Keller Breland died in 1965. From 1966-1967, Bailey became the research director for ABE. He was responsible for all research programs and experimentation, including secret government work. He developed several unique apparati for dolphin and other animal navigation, as well as animal-communication devices using lasers, supersonic generators, and radio transceivers suitable to be implanted in the animals. Bob also developed many exhibits for ABE, including the popular Bird Brain display. Bailey was made Project Manager of ABE in 1967. Two years later, he became the Vice President and General Manager of ABE, a position that he held until 1986. It was during this time, in 1976, that he married Marian Breland. He is an accomplished animal trainer, having trained over 150 species and thousands of individual animals.

Bob's love of technology sent him back to the community college in the early 1980's for a degree in BASIC computer programming. He has worked with computers at great length, always trying to stay on the cutting-edge. Bailey himself holds four patents for electromechanical devices for animal training and for use in educational and amusement displays. 
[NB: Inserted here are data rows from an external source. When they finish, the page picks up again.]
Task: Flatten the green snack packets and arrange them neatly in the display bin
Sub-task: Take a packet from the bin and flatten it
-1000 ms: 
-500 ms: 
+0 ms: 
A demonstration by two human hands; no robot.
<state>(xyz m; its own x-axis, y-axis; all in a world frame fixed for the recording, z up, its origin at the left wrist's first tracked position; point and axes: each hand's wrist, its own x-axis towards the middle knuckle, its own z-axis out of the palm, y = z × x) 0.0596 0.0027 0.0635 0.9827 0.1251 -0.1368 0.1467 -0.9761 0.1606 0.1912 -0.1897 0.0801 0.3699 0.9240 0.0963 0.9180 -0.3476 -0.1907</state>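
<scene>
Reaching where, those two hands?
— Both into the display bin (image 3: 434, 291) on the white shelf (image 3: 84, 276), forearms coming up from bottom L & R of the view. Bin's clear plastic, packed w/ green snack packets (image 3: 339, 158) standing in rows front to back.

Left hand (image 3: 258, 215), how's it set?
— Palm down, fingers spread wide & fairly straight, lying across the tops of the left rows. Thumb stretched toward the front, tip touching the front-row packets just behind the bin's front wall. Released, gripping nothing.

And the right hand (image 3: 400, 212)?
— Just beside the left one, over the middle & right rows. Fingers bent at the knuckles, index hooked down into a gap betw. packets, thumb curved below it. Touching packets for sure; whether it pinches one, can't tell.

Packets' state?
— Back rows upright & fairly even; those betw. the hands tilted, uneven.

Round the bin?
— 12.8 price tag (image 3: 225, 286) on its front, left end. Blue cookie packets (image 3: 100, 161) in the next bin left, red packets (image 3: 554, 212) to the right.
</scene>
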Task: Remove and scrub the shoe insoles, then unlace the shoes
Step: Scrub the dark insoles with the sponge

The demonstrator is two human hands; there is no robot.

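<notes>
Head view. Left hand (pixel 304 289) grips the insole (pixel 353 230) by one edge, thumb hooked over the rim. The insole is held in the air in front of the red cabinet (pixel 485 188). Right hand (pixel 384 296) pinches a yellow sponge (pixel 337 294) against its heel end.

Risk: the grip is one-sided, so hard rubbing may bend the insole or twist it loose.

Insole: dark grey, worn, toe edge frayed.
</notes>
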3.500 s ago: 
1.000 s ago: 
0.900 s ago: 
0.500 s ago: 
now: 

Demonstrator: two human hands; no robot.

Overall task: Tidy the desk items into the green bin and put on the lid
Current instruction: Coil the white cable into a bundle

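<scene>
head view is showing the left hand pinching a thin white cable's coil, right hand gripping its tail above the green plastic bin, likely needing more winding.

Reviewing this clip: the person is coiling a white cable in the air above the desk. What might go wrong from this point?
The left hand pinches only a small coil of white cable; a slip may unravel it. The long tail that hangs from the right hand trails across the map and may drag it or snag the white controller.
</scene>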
Beginning in 1990, Bob served as the CEO of Eclectic Science Productions, which applies behavioral psychology to learning situations. Bob Bailey's resume is an impressive collection of government projects and groundbreaking psychological research. His unique passion for understanding animals and his attraction to the latest in technology helped him to become an important figure in the world of behavioral psychology. With Marian Breland Bailey, he was a key figure in many grants and experimental projects and was the co-author of many technical papers regarding their work together. The Baileys toured the world, working as animal trainers and behavioral psychologists, using the operant procedures they had mastered in their own work. Marian died in 2001. Today, Bob lives in Hot Springs , where he continues to run Eclectic Science Productions.